__Task statement__
From the first line to the last, write out the data below exactly.

__Supplied material__

__________

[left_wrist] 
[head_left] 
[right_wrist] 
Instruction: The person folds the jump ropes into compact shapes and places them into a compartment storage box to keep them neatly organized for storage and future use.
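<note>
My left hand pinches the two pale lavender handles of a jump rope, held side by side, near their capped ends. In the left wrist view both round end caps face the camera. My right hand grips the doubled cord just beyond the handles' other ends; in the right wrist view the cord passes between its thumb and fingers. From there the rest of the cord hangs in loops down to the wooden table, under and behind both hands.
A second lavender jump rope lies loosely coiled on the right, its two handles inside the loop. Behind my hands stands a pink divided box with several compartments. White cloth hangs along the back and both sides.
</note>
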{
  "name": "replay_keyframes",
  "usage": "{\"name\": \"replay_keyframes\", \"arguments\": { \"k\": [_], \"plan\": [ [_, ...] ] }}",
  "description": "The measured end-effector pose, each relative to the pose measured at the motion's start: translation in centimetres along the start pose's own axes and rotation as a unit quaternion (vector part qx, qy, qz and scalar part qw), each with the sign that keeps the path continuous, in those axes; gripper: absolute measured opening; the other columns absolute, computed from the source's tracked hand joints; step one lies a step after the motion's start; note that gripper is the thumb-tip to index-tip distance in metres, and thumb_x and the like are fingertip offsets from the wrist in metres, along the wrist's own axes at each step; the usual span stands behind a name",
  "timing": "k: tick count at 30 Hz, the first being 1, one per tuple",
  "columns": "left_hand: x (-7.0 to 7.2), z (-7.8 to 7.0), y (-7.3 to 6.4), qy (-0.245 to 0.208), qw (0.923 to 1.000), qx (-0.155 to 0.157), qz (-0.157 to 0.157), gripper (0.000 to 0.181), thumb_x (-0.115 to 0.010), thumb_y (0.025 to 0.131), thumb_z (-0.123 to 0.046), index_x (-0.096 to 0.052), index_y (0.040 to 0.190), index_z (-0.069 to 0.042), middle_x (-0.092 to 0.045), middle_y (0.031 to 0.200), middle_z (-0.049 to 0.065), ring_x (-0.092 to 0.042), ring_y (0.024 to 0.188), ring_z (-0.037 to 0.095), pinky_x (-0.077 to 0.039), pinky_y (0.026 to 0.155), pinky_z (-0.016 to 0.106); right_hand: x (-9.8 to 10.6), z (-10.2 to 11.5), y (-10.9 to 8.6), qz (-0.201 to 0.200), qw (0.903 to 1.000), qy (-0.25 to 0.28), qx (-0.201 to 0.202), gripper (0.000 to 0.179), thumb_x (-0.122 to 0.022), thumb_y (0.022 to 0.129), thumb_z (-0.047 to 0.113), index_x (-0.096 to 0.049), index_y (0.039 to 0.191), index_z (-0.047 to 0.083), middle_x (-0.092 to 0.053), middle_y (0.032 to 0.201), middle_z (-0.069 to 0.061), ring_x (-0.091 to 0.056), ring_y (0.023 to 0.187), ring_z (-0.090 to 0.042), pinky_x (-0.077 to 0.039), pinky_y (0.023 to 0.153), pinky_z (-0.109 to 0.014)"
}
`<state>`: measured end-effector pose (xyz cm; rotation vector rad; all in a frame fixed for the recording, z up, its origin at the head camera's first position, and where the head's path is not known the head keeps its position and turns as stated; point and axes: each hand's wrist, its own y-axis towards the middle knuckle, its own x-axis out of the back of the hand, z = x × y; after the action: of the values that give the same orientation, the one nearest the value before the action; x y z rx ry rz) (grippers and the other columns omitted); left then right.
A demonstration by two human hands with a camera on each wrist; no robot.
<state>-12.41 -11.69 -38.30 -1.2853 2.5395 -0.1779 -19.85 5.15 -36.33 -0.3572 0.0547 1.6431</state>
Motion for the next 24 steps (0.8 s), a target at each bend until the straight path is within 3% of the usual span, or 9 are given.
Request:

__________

__Response area__
[left_wrist] 
[head_left] 
[right_wrist] 
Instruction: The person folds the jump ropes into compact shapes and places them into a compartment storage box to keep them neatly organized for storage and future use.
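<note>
My left hand pinches the two pale lavender handles of a jump rope, held side by side, near their capped ends. In the left wrist view both round end caps face the camera. My right hand grips the doubled cord just beyond the handles' other ends; in the right wrist view the cord passes between its thumb and fingers. From there the rest of the cord hangs in loops down to the wooden table, under and behind both hands.
A second lavender jump rope lies loosely coiled on the right, its two handles inside the loop. Behind my hands stands a pink divided box with several compartments. White cloth hangs along the back and both sides.
</note>
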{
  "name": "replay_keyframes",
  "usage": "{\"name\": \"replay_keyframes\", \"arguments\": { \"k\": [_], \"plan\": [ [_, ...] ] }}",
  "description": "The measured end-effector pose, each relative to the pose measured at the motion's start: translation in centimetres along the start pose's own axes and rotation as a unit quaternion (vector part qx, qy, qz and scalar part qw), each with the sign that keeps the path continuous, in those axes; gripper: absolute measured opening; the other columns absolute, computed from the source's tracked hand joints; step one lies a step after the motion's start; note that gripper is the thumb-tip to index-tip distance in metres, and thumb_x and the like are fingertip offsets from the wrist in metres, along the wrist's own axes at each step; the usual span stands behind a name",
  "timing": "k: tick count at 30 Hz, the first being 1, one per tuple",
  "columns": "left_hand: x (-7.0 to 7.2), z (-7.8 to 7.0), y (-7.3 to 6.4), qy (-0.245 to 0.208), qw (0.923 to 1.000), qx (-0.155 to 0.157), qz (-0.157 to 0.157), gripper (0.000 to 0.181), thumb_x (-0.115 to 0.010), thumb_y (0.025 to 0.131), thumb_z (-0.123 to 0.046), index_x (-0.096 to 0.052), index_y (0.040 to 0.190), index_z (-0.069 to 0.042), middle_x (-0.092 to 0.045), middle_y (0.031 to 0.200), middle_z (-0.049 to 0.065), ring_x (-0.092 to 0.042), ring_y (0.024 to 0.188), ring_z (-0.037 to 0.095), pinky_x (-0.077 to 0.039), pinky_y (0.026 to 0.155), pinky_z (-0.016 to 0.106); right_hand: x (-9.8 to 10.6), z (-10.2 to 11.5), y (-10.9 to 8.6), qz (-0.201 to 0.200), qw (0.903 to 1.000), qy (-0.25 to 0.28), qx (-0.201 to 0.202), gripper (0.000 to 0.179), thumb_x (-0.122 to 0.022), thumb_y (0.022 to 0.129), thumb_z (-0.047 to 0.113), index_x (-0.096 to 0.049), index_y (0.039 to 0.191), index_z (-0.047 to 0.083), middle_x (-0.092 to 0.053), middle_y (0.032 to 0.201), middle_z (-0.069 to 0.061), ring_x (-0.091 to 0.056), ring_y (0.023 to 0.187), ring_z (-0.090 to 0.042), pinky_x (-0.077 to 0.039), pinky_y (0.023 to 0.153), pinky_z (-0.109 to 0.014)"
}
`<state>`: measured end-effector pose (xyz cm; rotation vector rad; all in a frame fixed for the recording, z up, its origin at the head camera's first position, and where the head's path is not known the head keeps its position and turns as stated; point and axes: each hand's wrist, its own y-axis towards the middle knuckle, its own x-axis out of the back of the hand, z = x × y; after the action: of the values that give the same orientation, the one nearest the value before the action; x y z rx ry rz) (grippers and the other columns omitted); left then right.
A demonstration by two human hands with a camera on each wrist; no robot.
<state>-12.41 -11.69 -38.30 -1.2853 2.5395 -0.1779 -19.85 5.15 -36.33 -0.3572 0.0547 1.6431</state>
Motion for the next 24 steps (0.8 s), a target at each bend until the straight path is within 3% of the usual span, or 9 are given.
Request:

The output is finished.